TO DO
Print the data below exactly as it appears.

Start of Block

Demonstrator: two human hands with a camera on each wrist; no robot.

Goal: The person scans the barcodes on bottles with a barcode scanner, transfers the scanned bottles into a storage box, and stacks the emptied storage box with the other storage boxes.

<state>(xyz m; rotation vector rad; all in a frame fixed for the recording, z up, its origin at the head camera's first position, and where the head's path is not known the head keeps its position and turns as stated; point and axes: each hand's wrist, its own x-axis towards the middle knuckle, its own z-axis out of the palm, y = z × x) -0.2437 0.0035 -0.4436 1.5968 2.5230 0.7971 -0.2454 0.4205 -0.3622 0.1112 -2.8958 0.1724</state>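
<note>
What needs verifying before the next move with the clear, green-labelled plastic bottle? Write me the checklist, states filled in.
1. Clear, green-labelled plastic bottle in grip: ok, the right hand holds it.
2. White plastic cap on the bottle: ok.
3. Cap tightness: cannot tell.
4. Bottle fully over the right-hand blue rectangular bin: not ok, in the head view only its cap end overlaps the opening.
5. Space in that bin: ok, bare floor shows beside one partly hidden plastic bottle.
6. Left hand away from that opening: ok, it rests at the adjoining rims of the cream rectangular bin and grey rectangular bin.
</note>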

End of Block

FINISHED EXERCISE
Demonstrator: two human hands with a camera on each wrist; no robot.

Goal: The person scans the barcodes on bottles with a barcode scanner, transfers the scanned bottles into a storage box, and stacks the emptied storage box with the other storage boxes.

<state>(xyz m; rotation vector rad; all in a frame fixed for the recording, z up, its origin at the head camera's first position, and where the head's path is not known the head keeps its position and turns as stated; point and axes: each hand's wrist, its own x-axis towards the middle knuckle, its own z-axis out of the palm, y = z × x) -0.2437 0.0035 -0.4436 1.5968 2.5230 0.7971 -0.2454 0.4205 -0.3622 0.1112 -2.8958 0.1724</state>
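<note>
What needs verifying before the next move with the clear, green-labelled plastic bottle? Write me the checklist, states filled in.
1. Clear, green-labelled plastic bottle in grip: ok, the right hand holds it.
2. White plastic cap on the bottle: ok.
3. Cap tightness: cannot tell.
4. Bottle fully over the right-hand blue rectangular bin: not ok, in the head view only its cap end overlaps the opening.
5. Space in that bin: ok, bare floor shows beside one partly hidden plastic bottle.
6. Left hand away from that opening: ok, it rests at the adjoining rims of the cream rectangular bin and grey rectangular bin.
</note>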

That concludes the answer.